◆ **Your task**: Could you reproduce all of the records exactly?

Provided records section start

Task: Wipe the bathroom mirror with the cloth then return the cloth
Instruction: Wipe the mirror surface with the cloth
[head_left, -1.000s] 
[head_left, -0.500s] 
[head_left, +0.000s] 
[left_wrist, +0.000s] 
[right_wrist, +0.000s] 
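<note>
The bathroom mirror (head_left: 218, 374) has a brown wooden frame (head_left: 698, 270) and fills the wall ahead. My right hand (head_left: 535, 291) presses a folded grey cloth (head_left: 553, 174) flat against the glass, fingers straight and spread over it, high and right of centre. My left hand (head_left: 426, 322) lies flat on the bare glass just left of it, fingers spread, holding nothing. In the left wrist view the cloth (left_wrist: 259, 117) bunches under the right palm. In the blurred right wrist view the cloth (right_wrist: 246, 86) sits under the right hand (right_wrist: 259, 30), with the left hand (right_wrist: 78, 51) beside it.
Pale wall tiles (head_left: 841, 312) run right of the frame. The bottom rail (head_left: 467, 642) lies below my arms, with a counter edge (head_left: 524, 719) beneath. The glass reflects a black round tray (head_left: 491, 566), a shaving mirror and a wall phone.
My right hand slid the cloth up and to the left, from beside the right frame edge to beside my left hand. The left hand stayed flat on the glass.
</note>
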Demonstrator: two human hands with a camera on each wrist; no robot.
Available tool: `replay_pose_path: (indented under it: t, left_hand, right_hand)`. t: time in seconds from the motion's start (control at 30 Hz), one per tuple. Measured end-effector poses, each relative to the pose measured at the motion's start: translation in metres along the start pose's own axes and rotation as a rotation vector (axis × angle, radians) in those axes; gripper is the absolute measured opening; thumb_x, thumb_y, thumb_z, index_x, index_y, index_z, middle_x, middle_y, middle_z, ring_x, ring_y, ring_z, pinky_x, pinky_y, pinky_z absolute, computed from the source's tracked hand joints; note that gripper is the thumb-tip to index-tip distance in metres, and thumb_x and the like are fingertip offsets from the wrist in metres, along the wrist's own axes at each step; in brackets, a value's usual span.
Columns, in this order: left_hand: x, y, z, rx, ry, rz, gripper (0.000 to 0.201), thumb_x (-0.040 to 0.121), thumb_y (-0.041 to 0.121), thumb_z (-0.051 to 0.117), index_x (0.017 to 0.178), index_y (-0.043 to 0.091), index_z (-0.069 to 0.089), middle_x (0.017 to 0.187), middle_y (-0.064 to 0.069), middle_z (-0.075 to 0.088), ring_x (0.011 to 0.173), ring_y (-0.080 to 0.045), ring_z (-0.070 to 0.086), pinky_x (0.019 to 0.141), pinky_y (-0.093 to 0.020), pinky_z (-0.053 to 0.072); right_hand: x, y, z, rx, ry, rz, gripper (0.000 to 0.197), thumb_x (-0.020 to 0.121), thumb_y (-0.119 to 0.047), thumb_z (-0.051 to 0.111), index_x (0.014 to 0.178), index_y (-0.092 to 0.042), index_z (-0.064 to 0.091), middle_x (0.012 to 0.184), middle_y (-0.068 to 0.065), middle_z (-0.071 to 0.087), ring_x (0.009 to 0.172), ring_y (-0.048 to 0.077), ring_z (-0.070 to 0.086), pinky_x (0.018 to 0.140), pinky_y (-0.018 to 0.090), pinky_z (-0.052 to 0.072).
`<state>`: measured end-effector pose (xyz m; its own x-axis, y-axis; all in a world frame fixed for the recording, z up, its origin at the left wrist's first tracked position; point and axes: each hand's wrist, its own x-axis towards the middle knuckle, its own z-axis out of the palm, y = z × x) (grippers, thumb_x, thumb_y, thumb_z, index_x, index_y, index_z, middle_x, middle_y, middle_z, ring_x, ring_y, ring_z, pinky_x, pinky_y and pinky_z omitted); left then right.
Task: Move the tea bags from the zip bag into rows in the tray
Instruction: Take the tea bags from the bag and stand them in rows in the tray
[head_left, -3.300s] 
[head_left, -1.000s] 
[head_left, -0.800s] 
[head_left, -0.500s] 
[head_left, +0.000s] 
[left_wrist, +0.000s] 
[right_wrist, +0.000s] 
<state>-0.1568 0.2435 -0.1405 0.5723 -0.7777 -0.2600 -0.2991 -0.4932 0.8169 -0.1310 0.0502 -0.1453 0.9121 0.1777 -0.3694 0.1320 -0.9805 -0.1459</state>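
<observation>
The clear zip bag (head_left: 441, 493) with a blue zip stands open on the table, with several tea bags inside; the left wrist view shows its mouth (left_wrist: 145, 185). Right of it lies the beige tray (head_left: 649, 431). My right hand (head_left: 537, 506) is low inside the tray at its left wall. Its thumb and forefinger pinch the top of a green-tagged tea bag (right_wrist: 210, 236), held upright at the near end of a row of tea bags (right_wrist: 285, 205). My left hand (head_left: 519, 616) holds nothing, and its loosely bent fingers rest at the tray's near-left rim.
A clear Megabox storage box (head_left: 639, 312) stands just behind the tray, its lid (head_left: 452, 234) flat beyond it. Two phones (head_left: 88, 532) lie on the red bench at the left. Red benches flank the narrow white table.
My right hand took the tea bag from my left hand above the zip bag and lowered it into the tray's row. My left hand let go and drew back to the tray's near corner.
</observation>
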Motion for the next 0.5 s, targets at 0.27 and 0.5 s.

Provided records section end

◆ **Solved problem**:
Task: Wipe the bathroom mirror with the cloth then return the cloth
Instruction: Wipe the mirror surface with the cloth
[head_left, -1.000s] 
[head_left, -0.500s] 
[head_left, +0.000s] 
[left_wrist, +0.000s] 
[right_wrist, +0.000s] 
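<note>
The bathroom mirror (head_left: 218, 374) has a brown wooden frame (head_left: 698, 270) and fills the wall ahead. My right hand (head_left: 535, 291) presses a folded grey cloth (head_left: 553, 174) flat against the glass, fingers straight and spread over it, high and right of centre. My left hand (head_left: 426, 322) lies flat on the bare glass just left of it, fingers spread, holding nothing. In the left wrist view the cloth (left_wrist: 259, 117) bunches under the right palm. In the blurred right wrist view the cloth (right_wrist: 246, 86) sits under the right hand (right_wrist: 259, 30), with the left hand (right_wrist: 78, 51) beside it.
Pale wall tiles (head_left: 841, 312) run right of the frame. The bottom rail (head_left: 467, 642) lies below my arms, with a counter edge (head_left: 524, 719) beneath. The glass reflects a black round tray (head_left: 491, 566), a shaving mirror and a wall phone.
My right hand slid the cloth up and to the left, from beside the right frame edge to beside my left hand. The left hand stayed flat on the glass.
</note>
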Demonstrator: two human hands with a camera on each wrist; no robot.
Available tool: `replay_pose_path: (indented under it: t, left_hand, right_hand)`. t: time in seconds from the motion's start (control at 30 Hz), one per tuple. Measured end-effector poses, each relative to the pose measured at the motion's start: translation in metres along the start pose's own axes and rotation as a rotation vector (axis × angle, radians) in those axes; gripper is the absolute measured opening; thumb_x, thumb_y, thumb_z, index_x, index_y, index_z, middle_x, middle_y, middle_z, ring_x, ring_y, ring_z, pinky_x, pinky_y, pinky_z absolute, computed from the source's tracked hand joints; note that gripper is the thumb-tip to index-tip distance in metres, and thumb_x and the like are fingertip offsets from the wrist in metres, along the wrist's own axes at each step; in brackets, a value's usual span.
Columns, in this order: left_hand: x, y, z, rx, ry, rz, gripper (0.000 to 0.201), thumb_x (-0.040 to 0.121), thumb_y (-0.041 to 0.121), thumb_z (-0.051 to 0.117), index_x (0.017 to 0.178), index_y (-0.043 to 0.091), index_z (-0.069 to 0.089), middle_x (0.017 to 0.187), middle_y (-0.064 to 0.069), middle_z (-0.075 to 0.088), ring_x (0.011 to 0.173), ring_y (-0.080 to 0.045), ring_z (-0.070 to 0.086), pinky_x (0.019 to 0.141), pinky_y (-0.093 to 0.020), pinky_z (-0.053 to 0.072); right_hand: x, y, z, rx, ry, rz, gripper (0.000 to 0.197), thumb_x (-0.020 to 0.121), thumb_y (-0.119 to 0.047), thumb_z (-0.051 to 0.111), index_x (0.014 to 0.178), index_y (-0.092 to 0.042), index_z (-0.064 to 0.091), middle_x (0.012 to 0.184), middle_y (-0.068 to 0.065), middle_z (-0.071 to 0.087), ring_x (0.009 to 0.172), ring_y (-0.048 to 0.077), ring_z (-0.070 to 0.086), pinky_x (0.018 to 0.140), pinky_y (-0.018 to 0.090), pinky_z (-0.052 to 0.072).
`<state>`: measured end-effector pose (xyz m; its own x-axis, y-axis; all in a world frame fixed for the recording, z up, its origin at the left wrist's first tracked position; point and axes: each hand's wrist, its own x-axis towards the middle knuckle, its own z-axis out of the palm, y = z × x) (grippers, thumb_x, thumb_y, thumb_z, index_x, index_y, index_z, middle_x, middle_y, middle_z, ring_x, ring_y, ring_z, pinky_x, pinky_y and pinky_z omitted); left then right.
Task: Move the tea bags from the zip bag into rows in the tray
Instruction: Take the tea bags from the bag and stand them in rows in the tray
[head_left, -3.300s] 
[head_left, -1.000s] 
[head_left, -0.800s] 
[head_left, -0.500s] 
[head_left, +0.000s] 
[left_wrist, +0.000s] 
[right_wrist, +0.000s] 
<state>-0.1568 0.2435 -0.1405 0.5723 -0.7777 -0.2600 -0.2991 -0.4932 0.8169 -0.1310 0.0502 -0.1453 0.9121 0.1777 -0.3694 0.1320 -0.9805 -0.1459</state>
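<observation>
The clear zip bag (head_left: 441, 493) with a blue zip stands open on the table, with several tea bags inside; the left wrist view shows its mouth (left_wrist: 145, 185). Right of it lies the beige tray (head_left: 649, 431). My right hand (head_left: 537, 506) is low inside the tray at its left wall. Its thumb and forefinger pinch the top of a green-tagged tea bag (right_wrist: 210, 236), held upright at the near end of a row of tea bags (right_wrist: 285, 205). My left hand (head_left: 519, 616) holds nothing, and its loosely bent fingers rest at the tray's near-left rim.
A clear Megabox storage box (head_left: 639, 312) stands just behind the tray, its lid (head_left: 452, 234) flat beyond it. Two phones (head_left: 88, 532) lie on the red bench at the left. Red benches flank the narrow white table.
My right hand took the tea bag from my left hand above the zip bag and lowered it into the tray's row. My left hand let go and drew back to the tray's near corner.
</observation>
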Motion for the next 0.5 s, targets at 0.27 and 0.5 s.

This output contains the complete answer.